The door swings open and I try not to tense up as I hear someone walking up to me. I turn my head slightly as my dad puts some more dishes in the sink.
“I can do the rest of these, boychik,” he says a little too cheerfully. “You go upstairs and finish your schoolwork.”
“I already did all my homework,” I say.
“Of course you did.” He’s smiling at me like I’m the best son in the world, and for a moment I forget about the weird argument and bask in it. “Then go read or something. You do enough around here.”
“Okay, Dad.” I give in, trying not to be too suspicious. “Is everything okay?”
“Yes, everything’s fine, Adam,” he assures me as he picks up the sponge and starts scrubbing away at the pasta pot.
“I thought I heard you and Mom arguing about something.” I shrug, trying to act casual.
“It’s nothing. Just a little work drama.” He smiles, his eyes going big like, Aren’t adults silly. Normally I’d agree, but there’s a tightness around his eyes that makes me question the levity.
“Dad,” I say flatly, showing him that I’m not buying it. He sighs.
“Scientific innovation is hard, Adam.” Oh god, am I gonna get some sort of inspirational science talk? I did not sign up for that. “It’s hard and imperfect and there’s not always a right answer. There’s so much left to discover about the way the brain works, and there’s no perfect way to go about it.”
“Okay…” I can’t tell where this is going. He sighs again, puts down the sponge, and leans against the kitchen counter. I guess we’re really getting into this, then.
“Your mom and I worked on a project a few years ago that was pretty out there but ended up yielding some great results,” he explains. “We were able to gather a lot of really important new data.”
“What kind of project?” I breathe, more awake than I’ve been all day.

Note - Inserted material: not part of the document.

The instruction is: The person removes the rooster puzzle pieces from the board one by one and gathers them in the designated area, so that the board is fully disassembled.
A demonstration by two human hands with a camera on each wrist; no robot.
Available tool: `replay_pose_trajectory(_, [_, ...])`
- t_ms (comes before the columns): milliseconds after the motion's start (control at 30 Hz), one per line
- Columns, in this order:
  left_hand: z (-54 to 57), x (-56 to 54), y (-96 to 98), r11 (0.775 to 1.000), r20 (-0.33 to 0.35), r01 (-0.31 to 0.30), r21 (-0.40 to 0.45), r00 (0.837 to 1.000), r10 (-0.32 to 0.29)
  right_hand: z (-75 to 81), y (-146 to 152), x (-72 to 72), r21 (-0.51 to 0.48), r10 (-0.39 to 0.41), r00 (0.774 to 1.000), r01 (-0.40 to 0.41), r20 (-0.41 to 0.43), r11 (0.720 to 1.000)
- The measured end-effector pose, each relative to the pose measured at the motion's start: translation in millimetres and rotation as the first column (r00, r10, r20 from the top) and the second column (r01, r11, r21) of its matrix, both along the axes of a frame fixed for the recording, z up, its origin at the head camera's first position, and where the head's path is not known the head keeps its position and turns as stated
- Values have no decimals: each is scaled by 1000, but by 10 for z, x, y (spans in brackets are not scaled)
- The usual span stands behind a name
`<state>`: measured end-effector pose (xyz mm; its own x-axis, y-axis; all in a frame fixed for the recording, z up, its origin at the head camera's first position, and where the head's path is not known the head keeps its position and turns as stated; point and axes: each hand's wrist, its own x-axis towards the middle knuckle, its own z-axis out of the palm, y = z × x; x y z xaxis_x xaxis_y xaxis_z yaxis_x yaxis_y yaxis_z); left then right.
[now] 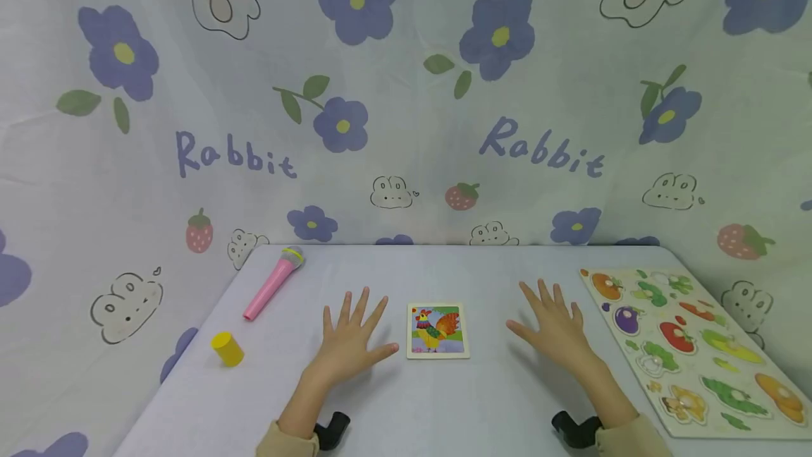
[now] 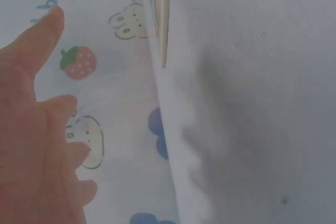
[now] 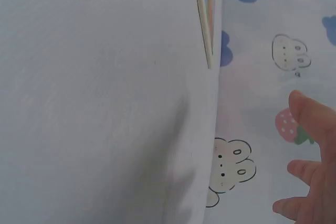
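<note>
A small square rooster puzzle [image 1: 438,331] in a pale frame lies flat on the table between the two hands. To its left, my left hand [image 1: 351,344] hovers over the table with fingers spread and nothing in them. My right hand [image 1: 556,333] is held the same way on the other side, its fingers splayed and bare. Both wrist views show the puzzle's edge beyond the hands: the left hand [image 2: 37,129] casts a shadow on the white cloth, and so does the right hand [image 3: 315,166].
At the left lie a pink toy microphone [image 1: 274,286] with a grey head and a yellow cylinder [image 1: 227,349]. A vegetable peg puzzle board [image 1: 691,351] covers the right side of the white table [image 1: 495,407]. Behind hangs a rabbit-and-flower patterned curtain [image 1: 406,90].
</note>
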<state>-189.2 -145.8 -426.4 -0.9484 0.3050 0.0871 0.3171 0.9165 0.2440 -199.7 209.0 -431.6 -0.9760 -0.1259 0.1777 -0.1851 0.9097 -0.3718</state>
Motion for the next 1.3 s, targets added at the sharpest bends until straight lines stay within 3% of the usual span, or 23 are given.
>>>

“You know I can’t tell you that,” he says w
ith a sad smile. And yeah, I do know. This is something that never quite made sense to me—how could my parents expect me to want to follow in their footsteps if they can barely tell me about what they do?

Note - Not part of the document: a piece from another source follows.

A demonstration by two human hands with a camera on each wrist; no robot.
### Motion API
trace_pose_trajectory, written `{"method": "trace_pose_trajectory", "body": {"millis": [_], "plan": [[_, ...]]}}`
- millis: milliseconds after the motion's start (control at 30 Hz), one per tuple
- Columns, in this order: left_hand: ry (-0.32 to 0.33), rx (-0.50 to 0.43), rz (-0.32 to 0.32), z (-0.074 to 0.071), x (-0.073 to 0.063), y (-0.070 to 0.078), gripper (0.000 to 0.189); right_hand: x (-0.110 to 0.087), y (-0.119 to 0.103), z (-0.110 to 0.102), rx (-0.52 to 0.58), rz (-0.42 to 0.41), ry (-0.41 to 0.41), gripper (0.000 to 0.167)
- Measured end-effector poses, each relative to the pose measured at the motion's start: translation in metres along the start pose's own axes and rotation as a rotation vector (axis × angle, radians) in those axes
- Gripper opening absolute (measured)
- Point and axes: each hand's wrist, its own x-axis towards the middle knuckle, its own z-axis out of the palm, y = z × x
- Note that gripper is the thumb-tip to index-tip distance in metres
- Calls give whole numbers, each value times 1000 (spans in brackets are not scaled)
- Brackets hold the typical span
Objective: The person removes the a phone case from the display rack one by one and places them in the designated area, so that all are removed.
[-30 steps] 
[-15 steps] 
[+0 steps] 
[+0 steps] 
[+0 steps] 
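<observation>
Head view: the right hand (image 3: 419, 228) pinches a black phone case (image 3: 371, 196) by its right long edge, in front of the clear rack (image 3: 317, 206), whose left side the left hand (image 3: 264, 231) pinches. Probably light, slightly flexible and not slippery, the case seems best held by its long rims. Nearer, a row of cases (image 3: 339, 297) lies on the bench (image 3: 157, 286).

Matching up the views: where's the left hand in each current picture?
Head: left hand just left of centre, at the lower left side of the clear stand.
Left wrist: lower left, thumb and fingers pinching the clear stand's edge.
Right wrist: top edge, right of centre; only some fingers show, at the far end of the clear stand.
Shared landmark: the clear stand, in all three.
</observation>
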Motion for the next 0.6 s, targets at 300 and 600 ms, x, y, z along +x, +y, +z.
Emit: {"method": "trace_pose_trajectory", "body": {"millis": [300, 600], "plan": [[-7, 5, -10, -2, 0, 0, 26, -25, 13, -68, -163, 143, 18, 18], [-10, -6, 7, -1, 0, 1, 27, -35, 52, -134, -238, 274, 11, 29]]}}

“Did something go wrong?” I ask, still not understanding why they both seemed so freaked out only a few minutes ago.
“No, no, not at all. Not with the project itself, anyway.” He takes off his glasses and rubs at his eyes.

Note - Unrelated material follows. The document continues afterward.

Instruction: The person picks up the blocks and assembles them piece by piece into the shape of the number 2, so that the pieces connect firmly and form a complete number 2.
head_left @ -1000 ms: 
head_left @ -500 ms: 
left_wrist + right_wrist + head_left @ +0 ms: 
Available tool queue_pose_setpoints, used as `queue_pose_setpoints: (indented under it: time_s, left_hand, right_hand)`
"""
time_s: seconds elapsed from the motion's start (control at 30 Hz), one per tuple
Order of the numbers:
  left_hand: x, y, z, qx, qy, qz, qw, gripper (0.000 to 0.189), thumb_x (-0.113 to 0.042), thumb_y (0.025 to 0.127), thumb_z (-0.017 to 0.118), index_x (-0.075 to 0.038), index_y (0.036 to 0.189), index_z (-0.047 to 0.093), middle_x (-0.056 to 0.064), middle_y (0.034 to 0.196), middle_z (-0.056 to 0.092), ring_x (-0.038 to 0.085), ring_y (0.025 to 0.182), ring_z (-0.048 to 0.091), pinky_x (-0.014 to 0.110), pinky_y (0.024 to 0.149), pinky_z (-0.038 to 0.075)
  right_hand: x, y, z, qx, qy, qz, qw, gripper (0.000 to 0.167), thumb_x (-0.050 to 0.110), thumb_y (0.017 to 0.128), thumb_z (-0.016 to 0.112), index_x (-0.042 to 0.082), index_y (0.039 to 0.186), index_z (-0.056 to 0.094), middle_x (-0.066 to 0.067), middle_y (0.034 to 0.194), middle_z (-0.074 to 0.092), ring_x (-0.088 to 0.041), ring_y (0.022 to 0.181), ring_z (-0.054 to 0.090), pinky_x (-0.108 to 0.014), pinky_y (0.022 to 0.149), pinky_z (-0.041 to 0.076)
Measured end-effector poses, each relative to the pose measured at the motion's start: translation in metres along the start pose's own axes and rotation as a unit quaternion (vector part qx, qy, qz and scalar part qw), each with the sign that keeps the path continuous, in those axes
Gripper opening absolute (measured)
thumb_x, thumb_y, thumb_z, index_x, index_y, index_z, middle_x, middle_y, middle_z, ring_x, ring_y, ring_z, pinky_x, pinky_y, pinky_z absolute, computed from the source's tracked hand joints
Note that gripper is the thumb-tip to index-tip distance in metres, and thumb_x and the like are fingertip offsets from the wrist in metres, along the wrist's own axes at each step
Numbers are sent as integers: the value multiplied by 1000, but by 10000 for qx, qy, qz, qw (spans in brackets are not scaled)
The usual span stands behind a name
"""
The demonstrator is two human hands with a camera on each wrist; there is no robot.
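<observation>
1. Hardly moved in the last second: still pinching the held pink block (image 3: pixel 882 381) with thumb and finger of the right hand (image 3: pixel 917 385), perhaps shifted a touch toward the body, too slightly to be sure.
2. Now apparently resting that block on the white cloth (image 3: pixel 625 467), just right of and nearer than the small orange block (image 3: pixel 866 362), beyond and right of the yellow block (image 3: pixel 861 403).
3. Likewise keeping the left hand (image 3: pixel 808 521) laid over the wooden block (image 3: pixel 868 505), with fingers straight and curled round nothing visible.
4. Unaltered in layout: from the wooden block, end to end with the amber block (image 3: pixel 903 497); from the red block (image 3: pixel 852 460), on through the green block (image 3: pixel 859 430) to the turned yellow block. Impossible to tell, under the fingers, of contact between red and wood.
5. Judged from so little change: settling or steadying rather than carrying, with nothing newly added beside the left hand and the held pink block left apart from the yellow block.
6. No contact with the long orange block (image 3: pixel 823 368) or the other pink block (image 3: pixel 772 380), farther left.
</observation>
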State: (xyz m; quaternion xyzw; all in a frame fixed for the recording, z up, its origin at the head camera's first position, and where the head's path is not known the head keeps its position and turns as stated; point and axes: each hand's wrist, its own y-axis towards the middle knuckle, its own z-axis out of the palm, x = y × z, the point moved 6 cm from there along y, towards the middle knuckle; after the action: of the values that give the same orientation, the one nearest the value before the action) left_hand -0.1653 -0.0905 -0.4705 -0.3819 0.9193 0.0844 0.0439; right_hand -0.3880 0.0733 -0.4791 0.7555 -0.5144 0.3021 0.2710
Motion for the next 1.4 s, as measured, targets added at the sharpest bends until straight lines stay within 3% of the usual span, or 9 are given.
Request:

“Yeah, that’s not cryptic at all, Dad.”
He huffs a laugh. “Sorry, sorry. I wish I could explain the whole thing, but the long and short of it is that there was someone else on the project who didn’t think what we were trying to do was possible. They wanted us to stop trying.”
“But you didn’t.”
“No, we didn’t. That person left, we kept going, and it worked. Now they’re wanting to talk about the project, try and debunk our discoveries—”
“But I thought it was totally confidential.”
“It is,” he says, matter-of-fact. “They probably won’t end up publishing, but it’s just adding a little stress to things.”
“Why?” I ask.
“It could jeopardize funding for future projects if people think we’re exaggerating our findings,” he explains.
“But you’re not,” I say, not even a question. There’s no way my parents would ever give anything but the facts.
“No, we’re not. But sometimes people have a hard time believing things that are…” He trails off, and I see his brain working to come up with a way to explain this to me without actually telling me anything. “Well, some of our work deals with the more unusual aspects of the brain. It can be a stretch for some people to understand.”
“Like what?” My curiosity is raging now. Seriously, if they had wanted me to take a bigger interest in science growing up, they should have started with “unusual aspects of the brain.”
“Ah, I can’t tell you that.” My dad grimaces a bit, before deflecting. “At least not yet. Someday we’ll have a long conversation about the wonders of the human brain.”